Critique acerbe du président, qu’il étrille presque chaque soir à l’antenne, l’humoriste de 62 ans l’a curieusement épargné pour sa dernière émission, préférant mettre en valeur ses invités, comme l’ancien Beatles de 83 ans, qui a chanté Hello, Goodbye pour l’occasion.
“Nous avions prévu de faire une énorme émission spéciale ce soir, mais le truc, c’est que nous aimons penser que chaque épisode du “Late Show” est en quelque sorte spécial et que la meilleure façon de célébrer ce que nous avons fait ces onze dernières années était simplement de faire une émission normale”, a-t-il lancé.
L’annonce de la fin de ce show de dernière partie de soirée vieux de trente-trois ans date de l’été. L’humoriste avait peu avant qualifié de “gros pot-de-vin” un accord de 16 millions de dollars passé avec Donald Trump par la maison mère de la chaîne, Paramount, à la suite d’un contentieux concernant le montage d’une interview avec son ex-rivale à la présidentielle, Kamala Harris.
CBS a insisté sur le fait que la décision d’annuler The Late Show – leader d’audience sur son créneau – était purement financière, sans rapport avec les efforts de Paramount pour obtenir l’aval du gouvernement pour sa fusion de 8,4 milliards de dollars avec Skydance Media.
Mais de nombreuses voix, à commencer par celle de l’animateur, y ont vu la main du président américain, en guerre ouverte contre les médias qu’il juge lui être hostiles. À plusieurs reprises, ce dernier avait jugé que CBS était “hors de contrôle“, qualifiant Stephen Colbert d'”épave pathétique” devant être mis “hors service“. Depuis, une journaliste d’opinion classée à droite, Bari Weiss, a été nommée à la tête de CBS News, où elle a entrepris une refonte des équipes. Dans la nuit, le milliardaire s’est réjoui sans pudeur de la disparition de l’émission. “Incroyable qu’il ait tenu si longtemps !”, a-t-il écrit sur son réseau Truth Social. “Aucun talent, aucune audience, aucune vie. Il était comme un mort. Vous pourriez prendre n’importe qui dans la rue, il serait meilleur que ce parfait crétin. Dieu merci, il est enfin parti !“
Dans les semaines précédant la dernière émission, plusieurs invités prestigieux se sont pressés sur son plateau, essentiellement hostiles au locataire de la Maison Blanche, comme l’ancien président Barack Obama, le chanteur Bruce Springsteen, le réalisateur Steven Spielberg, les acteurs Robert de Niro ou Tom Hanks.

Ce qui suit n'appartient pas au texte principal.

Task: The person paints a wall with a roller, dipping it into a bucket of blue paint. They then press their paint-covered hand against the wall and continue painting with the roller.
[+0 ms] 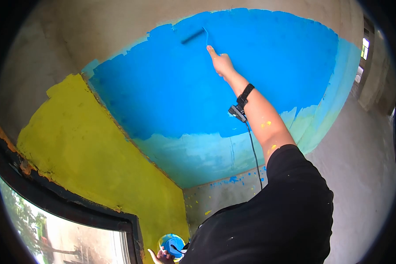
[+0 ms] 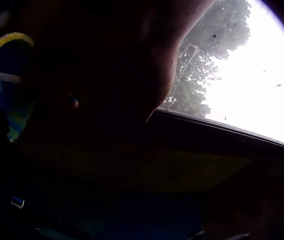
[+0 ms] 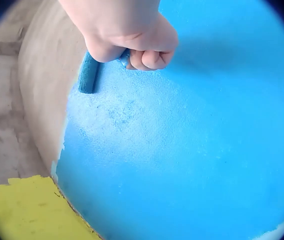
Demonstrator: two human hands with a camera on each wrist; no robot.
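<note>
High on the wall, my right hand [image 1: 223, 65] grips the handle of a paint roller [image 1: 192, 36], its thumb lying along the handle. The roller's sleeve is coated blue and lies against the blue-painted patch [image 1: 233, 92], close to its upper edge. In the right wrist view the curled fingers [image 3: 154, 59] hide most of the handle. Low in the head view, my left hand [image 1: 162, 257] holds a paint bucket [image 1: 172, 244] at its side, thumb sticking out. Blue paint shows inside the bucket. The left wrist view is dark, with the bucket's yellow-smeared rim [image 2: 13, 37] at the left.
A yellow-green wall [image 1: 105, 149] meets the blue one at a corner on the left. Below it is a dark-framed window [image 1: 75, 215]. Paler blue-green paint [image 1: 198, 156] borders the blue, and bare grey wall [image 1: 352, 163] lies to the right. A cable [image 1: 256, 163] hangs from the right wrist camera.
</note>
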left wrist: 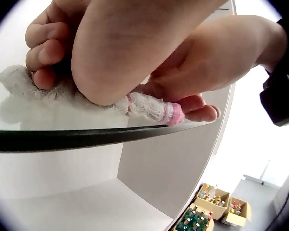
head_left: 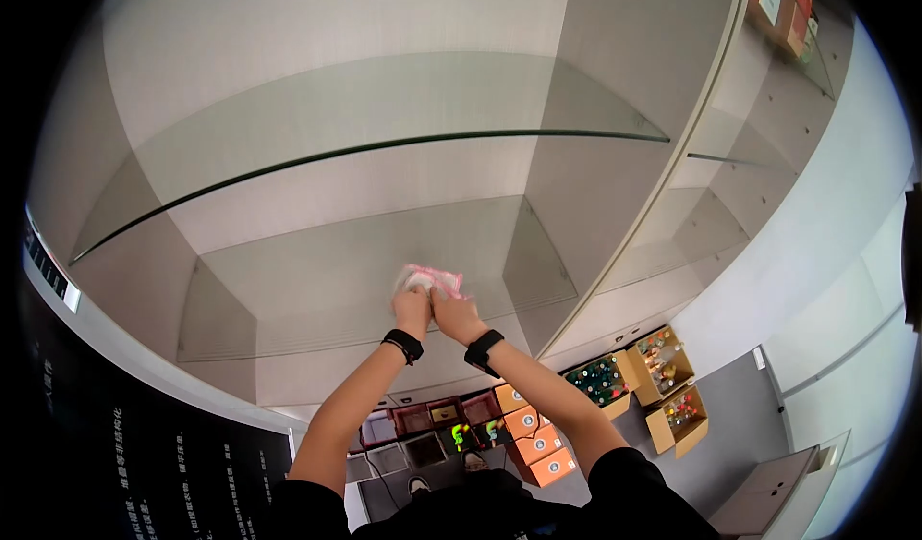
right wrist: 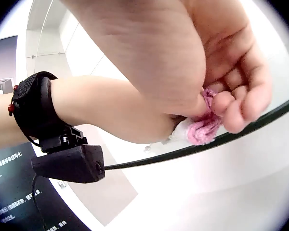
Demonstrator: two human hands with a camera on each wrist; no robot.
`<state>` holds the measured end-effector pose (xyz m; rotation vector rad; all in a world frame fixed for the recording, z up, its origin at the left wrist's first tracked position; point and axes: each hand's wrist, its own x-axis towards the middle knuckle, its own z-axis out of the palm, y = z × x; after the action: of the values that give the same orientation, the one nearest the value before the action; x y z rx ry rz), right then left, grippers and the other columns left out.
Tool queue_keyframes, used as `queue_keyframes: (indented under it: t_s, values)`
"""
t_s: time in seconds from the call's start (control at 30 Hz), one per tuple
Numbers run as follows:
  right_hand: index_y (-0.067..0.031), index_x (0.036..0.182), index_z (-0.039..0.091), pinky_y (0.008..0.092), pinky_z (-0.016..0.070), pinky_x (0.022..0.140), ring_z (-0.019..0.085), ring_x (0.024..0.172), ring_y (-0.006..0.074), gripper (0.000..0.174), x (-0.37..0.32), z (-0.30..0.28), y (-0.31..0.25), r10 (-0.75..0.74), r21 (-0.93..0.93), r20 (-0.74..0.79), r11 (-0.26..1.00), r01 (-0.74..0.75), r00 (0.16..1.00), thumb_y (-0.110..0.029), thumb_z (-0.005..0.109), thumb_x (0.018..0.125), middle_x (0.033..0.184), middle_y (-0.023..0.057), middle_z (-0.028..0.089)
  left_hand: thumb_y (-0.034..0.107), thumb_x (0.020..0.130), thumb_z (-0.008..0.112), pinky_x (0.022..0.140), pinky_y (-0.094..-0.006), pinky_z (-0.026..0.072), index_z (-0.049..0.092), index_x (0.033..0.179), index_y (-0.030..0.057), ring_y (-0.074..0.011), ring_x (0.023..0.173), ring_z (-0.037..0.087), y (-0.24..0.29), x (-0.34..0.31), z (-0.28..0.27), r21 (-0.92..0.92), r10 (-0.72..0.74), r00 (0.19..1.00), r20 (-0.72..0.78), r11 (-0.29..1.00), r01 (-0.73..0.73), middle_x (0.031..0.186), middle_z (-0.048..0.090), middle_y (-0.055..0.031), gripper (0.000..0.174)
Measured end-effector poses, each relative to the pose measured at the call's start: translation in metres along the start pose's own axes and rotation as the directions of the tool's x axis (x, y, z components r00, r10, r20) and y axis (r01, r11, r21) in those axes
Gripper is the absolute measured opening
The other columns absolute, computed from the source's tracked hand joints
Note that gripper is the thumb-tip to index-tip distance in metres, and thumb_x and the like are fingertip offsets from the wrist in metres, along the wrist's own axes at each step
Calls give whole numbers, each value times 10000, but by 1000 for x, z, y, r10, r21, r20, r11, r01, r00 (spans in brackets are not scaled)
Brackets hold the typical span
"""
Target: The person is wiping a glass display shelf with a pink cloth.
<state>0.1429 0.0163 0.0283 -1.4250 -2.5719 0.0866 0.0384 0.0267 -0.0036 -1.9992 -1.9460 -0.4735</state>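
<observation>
A white cloth with pink edging [head_left: 434,278] lies bunched on a glass shelf [head_left: 288,281], under both hands. The left hand [head_left: 413,311] grips its left part; in the left wrist view curled fingers press the white cloth [left wrist: 151,107] near the shelf's front edge. Close beside it, the right hand [head_left: 456,317] holds the other part. The right wrist view shows the pink edge [right wrist: 204,130] pinched between the thumb and curled fingers of the right hand [right wrist: 183,62]. The palms hide some of the cloth.
Another glass shelf [head_left: 384,144] spans the cabinet above the hands. A side panel [head_left: 615,89] stands at the right. Below are cartons of bottles [head_left: 597,382], orange boxes [head_left: 538,444] and dark trays [head_left: 423,449] on the floor.
</observation>
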Motion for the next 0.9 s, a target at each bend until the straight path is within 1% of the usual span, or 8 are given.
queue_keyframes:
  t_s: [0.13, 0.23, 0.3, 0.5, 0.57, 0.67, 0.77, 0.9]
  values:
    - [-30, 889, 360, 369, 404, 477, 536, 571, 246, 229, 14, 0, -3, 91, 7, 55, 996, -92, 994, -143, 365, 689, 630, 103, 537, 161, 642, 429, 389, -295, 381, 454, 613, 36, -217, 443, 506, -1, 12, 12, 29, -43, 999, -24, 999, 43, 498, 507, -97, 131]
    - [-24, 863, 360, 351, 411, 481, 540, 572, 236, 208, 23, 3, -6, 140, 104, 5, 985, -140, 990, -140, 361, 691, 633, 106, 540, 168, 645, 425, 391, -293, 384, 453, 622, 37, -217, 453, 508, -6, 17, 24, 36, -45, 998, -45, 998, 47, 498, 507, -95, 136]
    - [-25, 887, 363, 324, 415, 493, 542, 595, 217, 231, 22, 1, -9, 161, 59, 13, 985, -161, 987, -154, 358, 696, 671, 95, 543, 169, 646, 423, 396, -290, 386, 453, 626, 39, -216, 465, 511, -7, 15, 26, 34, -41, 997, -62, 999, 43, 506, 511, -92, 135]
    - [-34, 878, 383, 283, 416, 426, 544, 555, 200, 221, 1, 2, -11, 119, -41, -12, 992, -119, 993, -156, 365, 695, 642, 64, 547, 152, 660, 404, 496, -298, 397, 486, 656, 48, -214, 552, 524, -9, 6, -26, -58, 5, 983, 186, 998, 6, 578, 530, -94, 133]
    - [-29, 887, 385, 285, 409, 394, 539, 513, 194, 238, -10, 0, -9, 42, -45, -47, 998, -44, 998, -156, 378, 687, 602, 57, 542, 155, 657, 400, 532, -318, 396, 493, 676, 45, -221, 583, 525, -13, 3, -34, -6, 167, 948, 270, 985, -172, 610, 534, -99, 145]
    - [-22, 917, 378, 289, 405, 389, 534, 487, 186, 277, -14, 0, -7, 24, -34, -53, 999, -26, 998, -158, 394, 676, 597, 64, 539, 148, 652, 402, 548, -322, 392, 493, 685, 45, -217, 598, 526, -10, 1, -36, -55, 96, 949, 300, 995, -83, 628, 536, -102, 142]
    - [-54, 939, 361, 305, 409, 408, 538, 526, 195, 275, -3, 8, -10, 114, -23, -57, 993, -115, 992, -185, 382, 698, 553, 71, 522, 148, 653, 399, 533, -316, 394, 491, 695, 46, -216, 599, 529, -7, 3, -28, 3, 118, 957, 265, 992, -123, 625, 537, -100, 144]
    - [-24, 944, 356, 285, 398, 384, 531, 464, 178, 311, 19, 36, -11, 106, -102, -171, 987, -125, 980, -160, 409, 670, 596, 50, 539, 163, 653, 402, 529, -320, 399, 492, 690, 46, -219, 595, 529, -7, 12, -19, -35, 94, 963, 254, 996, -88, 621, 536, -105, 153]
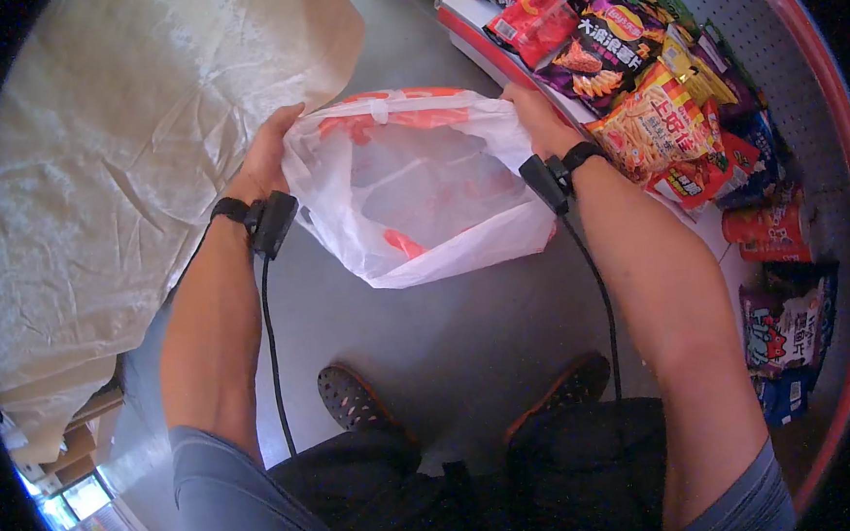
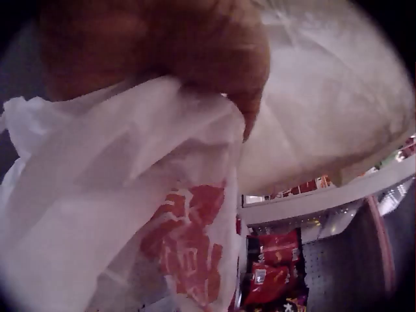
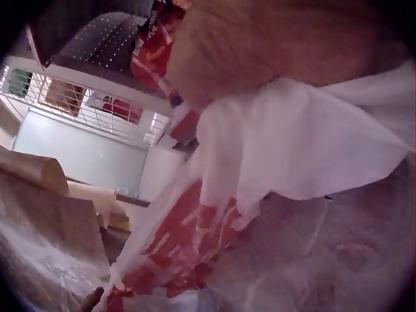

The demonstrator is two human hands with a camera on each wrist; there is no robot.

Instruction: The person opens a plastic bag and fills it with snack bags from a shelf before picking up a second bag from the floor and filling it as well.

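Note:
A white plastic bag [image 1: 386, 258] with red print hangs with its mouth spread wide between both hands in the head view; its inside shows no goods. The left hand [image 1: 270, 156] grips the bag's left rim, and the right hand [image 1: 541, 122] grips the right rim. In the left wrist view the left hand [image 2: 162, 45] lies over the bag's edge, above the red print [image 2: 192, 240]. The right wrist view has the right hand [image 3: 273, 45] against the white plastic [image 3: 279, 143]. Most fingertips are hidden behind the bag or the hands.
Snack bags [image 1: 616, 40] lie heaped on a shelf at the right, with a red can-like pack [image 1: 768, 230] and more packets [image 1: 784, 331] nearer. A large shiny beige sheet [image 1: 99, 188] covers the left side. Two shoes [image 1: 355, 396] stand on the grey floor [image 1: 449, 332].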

Stephen Colbert était visiblement ému la semaine dernière lorsqu’il a été rejoint dans l’émission par ses confrères et concurrents d’autres chaînes – Jimmy Kimmel, Seth Meyers, John Oliver et Jimmy Fallon –, venus témoigner de leur soutien. Jeudi, ils sont de nouveau apparus dans l’émission pour un sketch, avec l’humoriste Jon Stewart. Jimmy Kimmel a lui-même été brièvement déprogrammé en septembre par sa chaîne ABC après une levée de boucliers dans les rangs républicains sur une remarque qu’il avait faite au sujet de l’assassinat de l’influenceur ultra-conservateur Charlie Kirk.
Pour la suite, Stephen Colbert a laissé entendre qu’il pourrait envisager une nouvelle émission, sans plus de détail. “Beaucoup de gens me demandent ce que je vais faire maintenant… La réponse est : me droguer”, a-t-il plaisanté jeudi soir. Grand fan de l’univers de l’écrivain britannique Tolkien, il va surtout co-écrire un nouveau film tiré du Seigneur des anneaux avec le réalisateur néo-zélandais Peter Jackson, qui a adapté la trilogie au cinéma.